At times, the movie conveys Doc’s
caring well, but Anderson retains only rudiments of the frame that contrasts communist
and mercenary motives, and he alters the significance of the trait. Reet and
Denis’s expressions of concern are cut from the respective scenes in the movie.
Without Reet’s reproach, we cannot hear the eloquent silences on money when Doc
agrees to investigate for Shasta Fay, Hope Harlingen and Clancy Charlock.
Without this frame Doc’s dismissal of Coy Harlingen’s express inability to pay
no longer belongs to a pattern. Thus the movie does not represent Doc’s
rejection of money and earning money as a consequence of his caring and caring
is not the fundamental motivation in Doc’s character. Nonetheless, Anderson still
emphasizes the importance of Doc’s caring and adds two scenes of his own to the
story to recontextualize it.
The first scene, between Doc and
Sortilege, touchingly registers the depth of Doc’s concern for Coy and his
family.
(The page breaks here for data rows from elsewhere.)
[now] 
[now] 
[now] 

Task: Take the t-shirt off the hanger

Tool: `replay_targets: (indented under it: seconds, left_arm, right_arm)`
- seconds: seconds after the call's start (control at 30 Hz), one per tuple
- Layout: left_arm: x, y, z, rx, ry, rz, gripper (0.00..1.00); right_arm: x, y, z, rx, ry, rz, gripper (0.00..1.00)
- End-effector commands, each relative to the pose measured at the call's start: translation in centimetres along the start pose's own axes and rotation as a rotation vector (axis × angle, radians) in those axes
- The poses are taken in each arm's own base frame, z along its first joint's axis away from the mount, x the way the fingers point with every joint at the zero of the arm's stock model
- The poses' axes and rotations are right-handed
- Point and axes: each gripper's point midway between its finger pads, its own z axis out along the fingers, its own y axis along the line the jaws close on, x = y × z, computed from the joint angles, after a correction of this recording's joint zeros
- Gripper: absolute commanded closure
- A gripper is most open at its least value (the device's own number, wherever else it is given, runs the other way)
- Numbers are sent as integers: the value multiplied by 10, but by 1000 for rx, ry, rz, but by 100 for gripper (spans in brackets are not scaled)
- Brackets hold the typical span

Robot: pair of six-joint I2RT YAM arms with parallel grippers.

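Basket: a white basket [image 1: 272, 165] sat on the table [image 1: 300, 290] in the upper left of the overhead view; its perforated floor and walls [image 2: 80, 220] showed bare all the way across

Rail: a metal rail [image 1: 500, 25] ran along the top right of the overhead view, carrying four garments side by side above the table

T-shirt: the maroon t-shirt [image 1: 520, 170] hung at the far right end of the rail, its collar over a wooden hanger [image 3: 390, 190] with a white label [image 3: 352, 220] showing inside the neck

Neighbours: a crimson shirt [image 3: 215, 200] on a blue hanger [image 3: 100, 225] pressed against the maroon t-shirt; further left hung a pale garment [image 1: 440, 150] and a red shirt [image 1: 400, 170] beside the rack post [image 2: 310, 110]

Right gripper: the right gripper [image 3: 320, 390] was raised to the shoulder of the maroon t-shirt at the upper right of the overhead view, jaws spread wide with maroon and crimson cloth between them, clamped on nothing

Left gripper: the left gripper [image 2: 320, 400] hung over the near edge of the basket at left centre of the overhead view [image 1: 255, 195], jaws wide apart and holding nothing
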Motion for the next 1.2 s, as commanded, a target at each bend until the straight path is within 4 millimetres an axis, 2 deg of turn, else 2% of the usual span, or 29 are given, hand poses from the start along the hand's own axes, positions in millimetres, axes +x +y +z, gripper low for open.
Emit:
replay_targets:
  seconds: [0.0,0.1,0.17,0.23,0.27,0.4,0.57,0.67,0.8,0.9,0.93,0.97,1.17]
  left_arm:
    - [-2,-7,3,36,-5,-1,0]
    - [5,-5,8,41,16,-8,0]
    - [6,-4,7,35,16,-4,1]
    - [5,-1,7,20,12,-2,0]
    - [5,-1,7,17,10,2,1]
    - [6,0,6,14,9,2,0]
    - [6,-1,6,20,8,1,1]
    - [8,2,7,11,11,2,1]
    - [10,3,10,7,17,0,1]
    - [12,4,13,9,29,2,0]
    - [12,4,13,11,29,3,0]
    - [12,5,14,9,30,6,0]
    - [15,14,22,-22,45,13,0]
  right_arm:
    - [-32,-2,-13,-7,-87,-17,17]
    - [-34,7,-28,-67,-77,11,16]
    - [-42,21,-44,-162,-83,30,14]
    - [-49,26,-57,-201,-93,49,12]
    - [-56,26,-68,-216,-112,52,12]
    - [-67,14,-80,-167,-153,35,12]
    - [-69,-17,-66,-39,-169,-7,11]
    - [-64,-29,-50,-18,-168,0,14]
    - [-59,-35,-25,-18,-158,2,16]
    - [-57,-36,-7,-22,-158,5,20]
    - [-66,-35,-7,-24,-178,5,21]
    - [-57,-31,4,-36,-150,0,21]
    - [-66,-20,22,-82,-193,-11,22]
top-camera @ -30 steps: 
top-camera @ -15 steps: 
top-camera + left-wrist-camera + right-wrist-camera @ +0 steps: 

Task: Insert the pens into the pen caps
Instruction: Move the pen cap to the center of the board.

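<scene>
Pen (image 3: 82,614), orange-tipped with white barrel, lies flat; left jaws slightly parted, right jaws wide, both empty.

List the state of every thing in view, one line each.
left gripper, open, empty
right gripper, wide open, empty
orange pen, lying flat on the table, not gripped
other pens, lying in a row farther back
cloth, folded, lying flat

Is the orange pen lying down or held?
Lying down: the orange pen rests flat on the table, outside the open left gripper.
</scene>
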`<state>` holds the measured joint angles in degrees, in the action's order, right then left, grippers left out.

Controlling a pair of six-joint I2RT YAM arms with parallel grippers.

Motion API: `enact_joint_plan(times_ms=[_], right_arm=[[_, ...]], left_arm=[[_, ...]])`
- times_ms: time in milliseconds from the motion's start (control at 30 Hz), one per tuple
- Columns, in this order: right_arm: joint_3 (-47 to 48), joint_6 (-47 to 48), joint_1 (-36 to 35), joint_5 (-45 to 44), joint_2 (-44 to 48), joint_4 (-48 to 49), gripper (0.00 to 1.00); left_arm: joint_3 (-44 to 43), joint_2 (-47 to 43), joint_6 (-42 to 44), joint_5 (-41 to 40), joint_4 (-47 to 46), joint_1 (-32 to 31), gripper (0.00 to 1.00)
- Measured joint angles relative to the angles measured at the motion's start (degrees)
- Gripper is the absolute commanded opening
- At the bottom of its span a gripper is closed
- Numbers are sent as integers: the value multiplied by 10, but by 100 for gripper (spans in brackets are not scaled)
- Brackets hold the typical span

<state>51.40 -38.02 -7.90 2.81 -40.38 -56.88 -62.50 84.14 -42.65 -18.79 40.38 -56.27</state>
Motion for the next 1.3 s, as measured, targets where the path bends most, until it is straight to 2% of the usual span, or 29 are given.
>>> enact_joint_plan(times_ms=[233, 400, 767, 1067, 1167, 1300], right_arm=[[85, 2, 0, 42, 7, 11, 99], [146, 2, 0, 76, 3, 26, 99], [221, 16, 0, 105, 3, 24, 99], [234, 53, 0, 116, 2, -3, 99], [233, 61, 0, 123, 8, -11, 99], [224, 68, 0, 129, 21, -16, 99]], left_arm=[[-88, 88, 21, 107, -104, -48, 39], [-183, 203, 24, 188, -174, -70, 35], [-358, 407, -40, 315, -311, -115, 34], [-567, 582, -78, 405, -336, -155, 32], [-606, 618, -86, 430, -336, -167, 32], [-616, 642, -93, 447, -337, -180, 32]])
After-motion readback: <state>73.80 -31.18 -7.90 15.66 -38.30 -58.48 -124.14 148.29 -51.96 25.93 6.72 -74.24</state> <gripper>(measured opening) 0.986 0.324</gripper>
As Doc broods over a postcard he received from Shasta Fay while she was
missing, Sortilege gently, but probingly inquires after the feelings that
trouble him aside from his longing for Shasta Fay. Doc hesitantly identifies
his distress at Coy Harlingen’s undeserved separation from his beloved wife and
child. Sortilege urges Doc to act on his feelings, as he will. The scene is
poignant and affecting. But Doc’s reluctant resolve presents his motives not as
a constant and consistent personal trait present in all his investigations, but
as particular to Coy’s dilemma and rooted in Doc’s own similar loss.
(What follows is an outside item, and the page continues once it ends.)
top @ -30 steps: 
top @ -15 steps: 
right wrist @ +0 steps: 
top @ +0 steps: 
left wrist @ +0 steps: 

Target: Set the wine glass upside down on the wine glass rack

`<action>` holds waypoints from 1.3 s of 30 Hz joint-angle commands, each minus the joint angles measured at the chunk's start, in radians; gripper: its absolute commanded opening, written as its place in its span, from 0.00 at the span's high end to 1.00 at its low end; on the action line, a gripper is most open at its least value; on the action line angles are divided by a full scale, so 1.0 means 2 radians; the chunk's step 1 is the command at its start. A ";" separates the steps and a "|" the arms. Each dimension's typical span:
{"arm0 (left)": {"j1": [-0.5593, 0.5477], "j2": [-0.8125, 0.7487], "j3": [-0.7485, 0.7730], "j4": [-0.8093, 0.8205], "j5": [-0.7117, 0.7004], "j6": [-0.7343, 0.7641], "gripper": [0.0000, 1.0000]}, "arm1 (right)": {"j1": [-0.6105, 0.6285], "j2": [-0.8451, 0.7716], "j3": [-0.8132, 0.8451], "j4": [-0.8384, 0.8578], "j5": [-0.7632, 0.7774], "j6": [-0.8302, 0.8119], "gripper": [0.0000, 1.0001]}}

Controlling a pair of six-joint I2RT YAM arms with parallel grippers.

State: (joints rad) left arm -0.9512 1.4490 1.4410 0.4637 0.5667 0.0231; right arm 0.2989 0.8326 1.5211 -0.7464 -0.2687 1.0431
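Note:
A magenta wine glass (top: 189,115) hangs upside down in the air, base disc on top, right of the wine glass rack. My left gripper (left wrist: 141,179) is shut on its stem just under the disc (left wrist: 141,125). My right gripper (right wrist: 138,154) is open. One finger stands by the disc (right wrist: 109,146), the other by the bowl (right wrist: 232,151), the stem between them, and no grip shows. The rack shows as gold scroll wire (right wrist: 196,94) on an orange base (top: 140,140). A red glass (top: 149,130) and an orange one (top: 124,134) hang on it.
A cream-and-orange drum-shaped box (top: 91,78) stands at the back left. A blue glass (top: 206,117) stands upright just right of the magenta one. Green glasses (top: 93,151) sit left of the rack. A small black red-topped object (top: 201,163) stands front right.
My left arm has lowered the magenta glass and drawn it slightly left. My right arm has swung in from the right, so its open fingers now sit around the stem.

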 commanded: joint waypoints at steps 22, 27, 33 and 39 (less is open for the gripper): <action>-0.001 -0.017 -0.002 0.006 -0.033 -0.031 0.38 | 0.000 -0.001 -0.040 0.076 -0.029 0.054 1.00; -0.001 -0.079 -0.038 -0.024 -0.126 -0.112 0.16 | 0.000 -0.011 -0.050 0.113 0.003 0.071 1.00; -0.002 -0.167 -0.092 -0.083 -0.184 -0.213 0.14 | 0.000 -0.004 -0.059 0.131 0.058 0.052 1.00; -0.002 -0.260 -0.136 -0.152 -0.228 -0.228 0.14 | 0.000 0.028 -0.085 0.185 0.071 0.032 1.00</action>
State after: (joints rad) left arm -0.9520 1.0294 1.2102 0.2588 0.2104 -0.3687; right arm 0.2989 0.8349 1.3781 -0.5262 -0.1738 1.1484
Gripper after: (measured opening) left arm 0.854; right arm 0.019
The second scene forms a thematic
counterpart to the first. Doc drives Coy home from the treatment facility
Chryskylodon, and the two take their farewells in Doc’s car. Coy walks up the
sidewalk onto the porch, and Hope answers his knock. They embrace quietly, then
go inside, where jubilation erupts. In the foreground Doc sits pensively behind
the wheel. The scene emphasizes that Doc has brought Coy and Hope back together
because Coy’s situation mirrors his own separation from Shasta Fay. While Doc’s
success in restoring the Harlingens’ marriage may console him, it cannot
assuage his longing. Doc yearns to restore his own romantic relationship, not
to rectify the injustices his friends and clients suffer at the hands of the
propertied interests of Southern California. Doc in the movie is a sad and
lonely man possessed by his loss rather than choosing an exile from work and
wages in order to devote himself to assisting others. Anderson has divested
Doc’s caring of its social dimensions. Doc’s libidinal impulses are primarily sexual
and romantic and his social impulses derived from his internal emotional conflicts.